It seems Wi-Fi is everywhere these days, except when you MUST view the new Star Wars trailer for the 30th time in order to unleash its hidden mysteries while waiting to board a flight from Cleveland and standing on the airline gangway.
Users of seemingly everywhere Wi-Fi, free or otherwise, take note: a new flaw unearthed last week has the potential to open you and more significantly, large business enterprise networks, to data hacking on a massive scale.
According to yesterday’s Wall Street Journal:
A bug in the software used to connect the world’s wireless devices could give hackers a new way to snoop on Wi-Fi traffic, sending device manufacturers scrambling to release patches.
Cryptographers said the Wi-Fi flaw, reported Monday by a security researcher, is the most significant to have been discovered in years. It is likely, though, to have a larger effect on big corporations than consumers.
Apparently, this new nefarious weapon can clone a wireless network that resets encryption keys insecurely, opening up previously encrypted data via Wi-Fi Protected Access II (WPA2), the latest Wi-Fi security protocol that usurped the legacy Wi-Fi Protected Access (WPA) and Wired Equivalent Privacy (WEP). Once it’s opened up, “hackers could view passwords or other sensitive information sent over the network,” said Mathy Vanhoef, the researcher at the University of Leuven in Leuven, Belgium, who discovered the flaw. “Depending on the network configuration, it is also possible to inject and manipulate data.” He presented the technique, which he calls a Key Reinstallation Attack, or KRACK, on a website he set up to explain the issue.
A related WSJ report the same day noted further details. “The research was expected to be disclosed 8am Monday, EST. US CERT, the Department of Homeland Security’s United States Computer Emergency Readiness Team, has sent an advisory on the research to about 100 organizations, according to Ars:
It works by exploiting a four-way handshake that’s used to establish a key for encrypting traffic
Who Is Affected?
As noted by Vanhoef:
- “The attack works against all modern protected Wi-Fi networks.”
- “The weaknesses are in the Wi-Fi standard itself, and not in individual products or implementations. Therefore, any correct implementation of WPA2 is likely affected.” (emphasis ours)
How to Protect Yourself
We spoke to our Information Security Manager, Jeremy Swee who said the best ways to protect yourself involve doing the following:
- The age-old adage still holds true for KRACK, keep your software and devices updated!

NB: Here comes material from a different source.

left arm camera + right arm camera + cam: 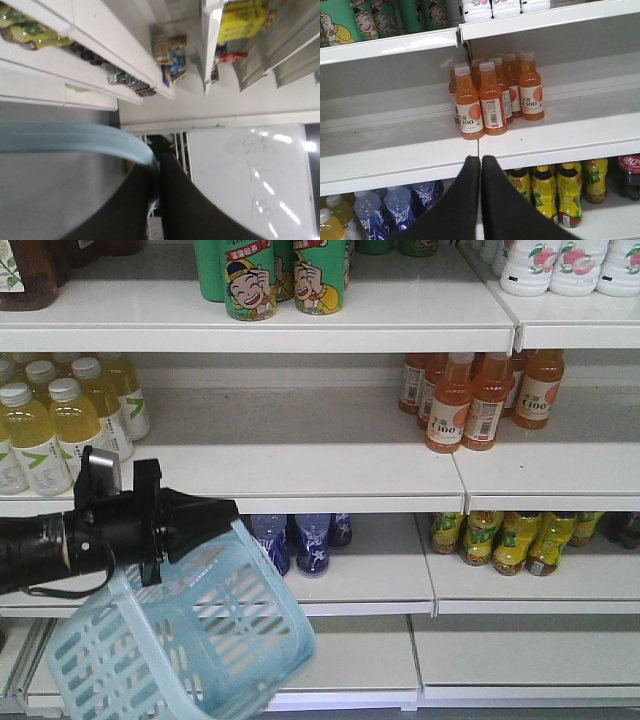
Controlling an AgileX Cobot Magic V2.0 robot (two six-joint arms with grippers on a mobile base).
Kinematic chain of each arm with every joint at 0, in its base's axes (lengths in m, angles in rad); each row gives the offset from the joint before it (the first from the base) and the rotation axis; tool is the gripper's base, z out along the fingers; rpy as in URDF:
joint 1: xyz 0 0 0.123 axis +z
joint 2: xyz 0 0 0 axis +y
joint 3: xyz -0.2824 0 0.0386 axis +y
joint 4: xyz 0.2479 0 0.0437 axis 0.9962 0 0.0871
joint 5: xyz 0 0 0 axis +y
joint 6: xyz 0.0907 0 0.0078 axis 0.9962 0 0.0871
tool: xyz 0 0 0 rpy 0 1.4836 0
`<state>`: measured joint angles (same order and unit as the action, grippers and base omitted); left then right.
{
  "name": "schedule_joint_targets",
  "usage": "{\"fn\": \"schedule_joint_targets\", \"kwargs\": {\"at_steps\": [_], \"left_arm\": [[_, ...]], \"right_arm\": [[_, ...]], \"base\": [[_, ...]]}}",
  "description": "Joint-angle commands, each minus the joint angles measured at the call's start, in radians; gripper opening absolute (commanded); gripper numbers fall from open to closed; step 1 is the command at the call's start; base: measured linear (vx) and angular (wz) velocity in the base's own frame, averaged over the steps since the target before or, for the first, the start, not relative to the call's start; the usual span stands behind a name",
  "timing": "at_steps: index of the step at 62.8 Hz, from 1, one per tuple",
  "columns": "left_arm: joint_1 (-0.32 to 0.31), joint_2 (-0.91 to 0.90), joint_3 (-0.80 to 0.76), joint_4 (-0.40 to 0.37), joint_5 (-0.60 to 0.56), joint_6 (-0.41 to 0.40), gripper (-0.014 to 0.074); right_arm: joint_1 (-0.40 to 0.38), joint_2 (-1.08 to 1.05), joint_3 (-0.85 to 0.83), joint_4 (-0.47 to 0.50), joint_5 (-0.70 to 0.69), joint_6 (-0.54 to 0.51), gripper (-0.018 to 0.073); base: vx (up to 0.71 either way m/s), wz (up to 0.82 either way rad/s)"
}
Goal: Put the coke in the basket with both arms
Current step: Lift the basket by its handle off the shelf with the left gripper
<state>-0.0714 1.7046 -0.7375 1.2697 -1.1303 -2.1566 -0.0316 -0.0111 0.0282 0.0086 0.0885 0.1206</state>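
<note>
The pale blue basket (pixel 190 640) hangs tilted at the lower left of the front view, in front of the lower shelves. My left gripper (pixel 225 525) is shut on its flat band handle (pixel 75 137), which runs in from the left and ends pinched between the black fingers (pixel 159 160). My right gripper (pixel 481 159) is shut with nothing between its fingers. It points at the shelf edge just below the orange bottles and does not show in the front view. The coke is out of view.
White shelves (pixel 300 480) fill the view. Orange juice bottles (pixel 485 97) stand on the middle shelf, with green cans (pixel 270 275) above. Pale yellow bottles (pixel 60 420) are at the left, and blue bottles (pixel 300 540) and yellow-green bottles (pixel 555 192) below. A dark cola bottle with a red label (pixel 630 175) is at the far right.
</note>
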Motion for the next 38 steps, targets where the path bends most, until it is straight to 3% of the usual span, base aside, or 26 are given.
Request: {"fn": "schedule_joint_targets", "kwargs": {"at_steps": [1,20,27,38], "left_arm": [[-0.057,-0.114,0.040,-0.027,-0.245,-0.006,-0.0008],[-0.283,-0.309,0.082,-0.030,-0.245,-0.006,-0.0007],[-0.331,-0.377,0.081,-0.054,-0.245,-0.006,-0.0007],[-0.346,-0.474,0.078,-0.057,-0.245,-0.006,-0.0007]], "right_arm": [[0.002,-0.012,0.008,-0.009,-0.070,0.001,-0.0004],[0.002,-0.012,0.008,-0.009,-0.070,0.001,-0.0004],[0.002,-0.012,0.008,-0.009,-0.070,0.001,-0.0004],[0.002,-0.012,0.008,-0.009,-0.070,0.001,-0.0004]], "base": [[0.00,0.00],[0.00,0.00],[0.00,0.00],[0.00,0.00]]}}
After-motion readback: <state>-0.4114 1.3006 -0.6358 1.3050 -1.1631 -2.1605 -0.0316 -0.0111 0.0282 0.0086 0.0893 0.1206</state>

- Lower the opportunities of a successful Wi-Fi-based attack by adjusting your default Wi-Fi signals strength down. This will avoid spillage into public areas.
- We have been saying this for years, don’t use public Wi-Fi access points, it mitigates against much more than KRACK!
- Use an always-on VPN from a trusted provider.
- Use HTTPS whenever possible to prevent snooping.
Vanhoef’s website has a pretty great FAQ section, if you want more details, but to summarize you should:
- Update all of your Wi-Fi-enabled devices.
- Update the firmware on your router.
- It’s also suggested that after you do both of the above, you update your WiFi password, but you should know that changing that password alone doesn’t prevent the attack or protect your from the vulnerability.
- Microsoft’s October 10th update included a fix for the issue.
- As of this writing, Google is still working on the issue, saying in a statement to BleepingComputer, "We're aware of the issue, and we will be patching any affected devices in the coming weeks."
- Apple has rolled out patches to iOS, tvOS, watchOS and macOS betas, with intentions to roll out to consumers soon.
As patches continue to be rolled out and everyone works on updating their devices, we suggest following the WSJ’s advice, which runs the same line as for any Wi-Fi connection you join. “The safest policy, until there is a fix, is that you should treat all Wi-Fi connections the same way you would a public Wi-Fi network at a coffee shop: that is, only access sites and use applications that use secure connections (e.g. HTTPS), especially when viewing or entering sensitive information,” said Shuman Ghosemajumder, CTO of Shape Security, as relayed to CIO Journal in an email. “Any unsecured resources available to all users of the network should also be immediately secured.”